Gubitz A K, Widdowson L, Kurokawa M, Kirkpatrick K A, Richardson P J
Department of Pharmacology, University of Cambridge, Cambridge, England.
J Neurochem. 1996 Jul;67(1):374-81. doi: 10.1046/j.1471-4159.1996.67010374.x.
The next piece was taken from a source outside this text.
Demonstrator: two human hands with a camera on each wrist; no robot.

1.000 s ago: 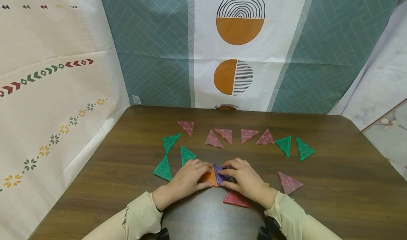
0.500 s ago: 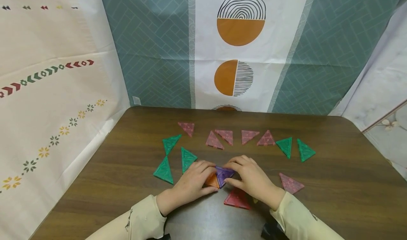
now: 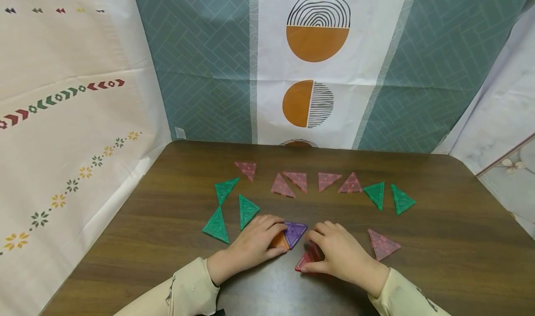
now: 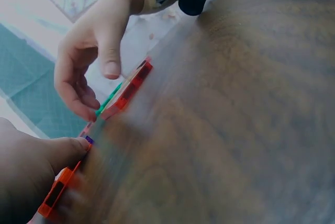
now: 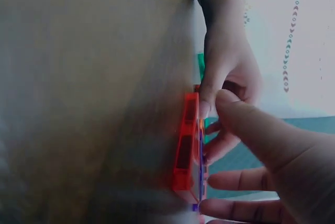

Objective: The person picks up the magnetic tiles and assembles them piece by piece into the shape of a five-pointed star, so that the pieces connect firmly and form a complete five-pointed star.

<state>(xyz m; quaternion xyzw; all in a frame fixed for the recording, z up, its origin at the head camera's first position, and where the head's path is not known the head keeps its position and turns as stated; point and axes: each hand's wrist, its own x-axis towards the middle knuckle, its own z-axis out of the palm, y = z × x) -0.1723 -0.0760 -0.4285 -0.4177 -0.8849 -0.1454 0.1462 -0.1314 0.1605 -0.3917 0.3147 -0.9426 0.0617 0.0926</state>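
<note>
My left hand [image 3: 258,238] holds an orange triangular magnetic tile [image 3: 281,240] flat on the table, thumb at its near edge and fingers over its far side. A purple triangular tile [image 3: 295,233] lies against the orange one's right side, and no right-hand finger is on it. Over a red triangular tile [image 3: 306,261] hovers my right hand [image 3: 342,253], thumb and fingers spread around it. In the right wrist view the red tile [image 5: 185,145] lies on the table, with the right thumb [image 5: 246,122] raised away from it. My palm covers part of the red tile in the head view.
Green triangular tiles [image 3: 216,226] lie left of the left hand, with two more green tiles [image 3: 402,200] at the right. Several pink triangular tiles [image 3: 298,181] form a row farther back. One pink tile [image 3: 382,245] rests right of the right hand on the brown table [image 3: 451,241].
My right hand has let go of the purple tile and moved right and nearer, over the red tile. The left hand shifted slightly right, then stayed at the orange tile.
</note>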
Many Gs-linked receptors have been reported to use multiple signalling pathways in transfected cels but few in their normal cell environment. We show that the adenosine A2a receptor uses two signalling pathways to increase the release of acetylcholine from striatal nerve terminals. One pathway involves activation of Gs, adenylyl acylase, protein kinase A, and P-type calcium channels; the other is mediated by a cholera toxin-insensitive G protein, protein kinase C, and N-type calcium channels. The effects of these two pathways are not additive, the second pathway being inhibited by the first; but they are equally sensitive to the A2a receptor antagonist KF17837. This demonstrates that the A2a receptor activates two signalling systems in striatal cholinergic neurons.
据报道,许多与G蛋白偶联的受体在转染细胞中可使用多种信号通路,但在其正常细胞环境中却很少见。我们发现,腺苷A2a受体利用两种信号通路来增加纹状体神经末梢乙酰胆碱的释放。一种通路涉及Gs、腺苷酸环化酶、蛋白激酶A和P型钙通道的激活;另一种则由对霍乱毒素不敏感的G蛋白、蛋白激酶C和N型钙通道介导。这两种通路的作用并非相加,第二条通路会被第一条通路抑制;但它们对A2a受体拮抗剂KF17837同样敏感。这表明A2a受体在纹状体胆碱能神经元中激活了两种信号系统。